The couple leisurely strolling down the sidewalk said little. There was really nothing left to say. The senator— his brown eyes sweeping over Diane’s pale, beautiful face, that upswept midnight hair—was in a decidedly somber mood. Diane, not looking at him, was feeling just the opposite.

She was so excited about tomorrow’s departure she could hardly keep her feet on the sidewalk, but she was considerate enough to hide it.

At last they reached the imposing three-story brownstone that was the old Howard mansion.
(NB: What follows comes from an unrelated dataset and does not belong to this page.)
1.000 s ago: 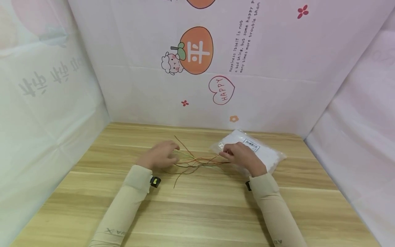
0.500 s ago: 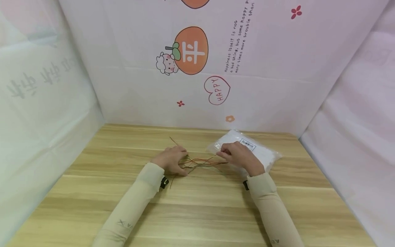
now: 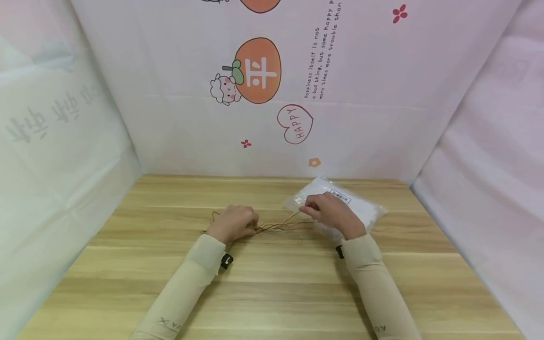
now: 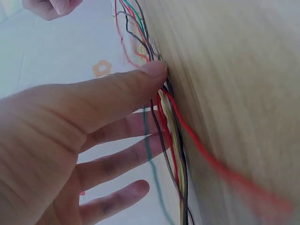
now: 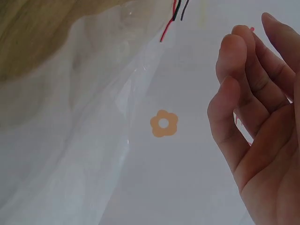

Dreading this final good-bye, eager to have it over with, Diane turned to Clay Dodson as soon as they reached her fanlighted front door.

“Clay, dear Clay,” she said softly, “it’s been a wonderful four years. Thanks for everything.”

“Diane,” came his strangled reply. “Diane …”

Impulsively he grabbed her hand to draw her closer. Diane’s mouth flew open in startled surprise, and a folded piece of paper slipped from her grasp. It fluttered down to the stone steps at their feet. The senator’s eyes followed it. He picked up the fallen paper, unfolded it, and held it to the faint light of an electric streetlamp.

A current Union Pacific train schedule with “Denver, Colorado,” circled in bright blue ink.

“Diane, I wish you’d reconsider leaving—”

Her lips stopped him from further pleading. She kissed him quickly, said good-bye, then hurried eagerly inside to pack for her long trip.

Chapter 3

It was about two o’clock in the afternoon several days later that a long westbound train snaked its way across Colorado’s flat eastern plains. Its journey from Kansas City, Missouri, was nearing an end. Just ahead and looming steadily closer on the near western horizon, the forbidding Front Range of the awesome Rocky Mountains rose to meet a cloudless August sky.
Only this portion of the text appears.